3-2.『聞こえのよい言葉』に惑わされない

インプラントは治療に時間がかかることや費用が高額であることが、患者さん側にはデメリットに思えます。そのため「治療期間が短縮できる」「今ならキャンペーンで費用がお得」といった文句につい心が動いてしまいがちです。

 

また外科手術をともなうインプラント治療には、必ず何らかのリスクがともなうことも知っておかなければなりません。そのようなリスクについて何の説明もなく「見た目がきれいになる」「よく噛める」「安全だ」とインプラントの利点だけを挙げる医院には警戒が必要です。聞こえのよい言葉に惑わされず、デメリットを含めた正しい知識や情報に耳を傾けるよう心がけましょう。

3-3. 重要な内容は口頭でなく、書面にしてもらう

歯科医から口頭でさまざまな説明を受け、その場では理解したつもりでも、時間が経つにつれその内容も次第にあやふやになってしまいます。また自分が聞いていないことでも歯科医から「それは説明した」と言われてしまえば、それ以上なすすべがありません。このような行き違いを防ぐためにも、治療に関する重要な内容については、必ず書面にて提示してもらうようにしましょう

3-4.もしもの場合は、他の医療機関への相談も検討する

治療を進める中で医療側の対応に不安になったり、治療に納得がいかなかったりした場合は、思い切って他の医療機関に相談することも大切です。またインプラントのトラブルの中には、迅速な対応によって実害をまぬがれるケースも多くあります。
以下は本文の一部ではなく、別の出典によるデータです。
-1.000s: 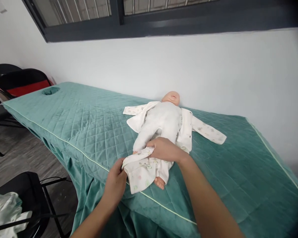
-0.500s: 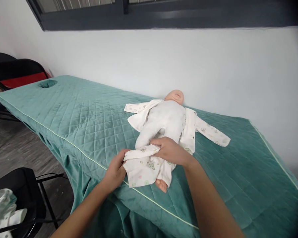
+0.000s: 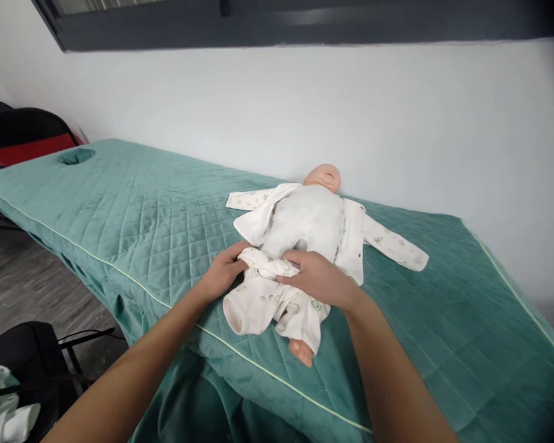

トラブルに対して治療を受けた歯科医院が適切に対処してくれない場合は、早い段階で大学歯学部の付属病院や口腔外科専門医院を受診しましょう

 

 

4.まとめ

インプラントは入れ歯やブリッジよりも見た目や噛み心地に優れ、実際に治療を受けた人の満足度も高い治療法です。外科手術に不安を感じる人も多いでしょうが、近年は歯科用CTやそれを活用したコンピュータシミュレーションなどによって、治療の確実性や安全性も向上しています。

 

一方でインプラントの需要が増加するにつれ、確かな知識や技術、設備がともなわないまま安易にインプラント治療をおこなう歯科医院も増えています。思わぬトラブルに見舞われぬよう、治療を受ける側も歯科医院選びは慎重におこない、また正しい情報や知識を身につけるよう心がけましょう。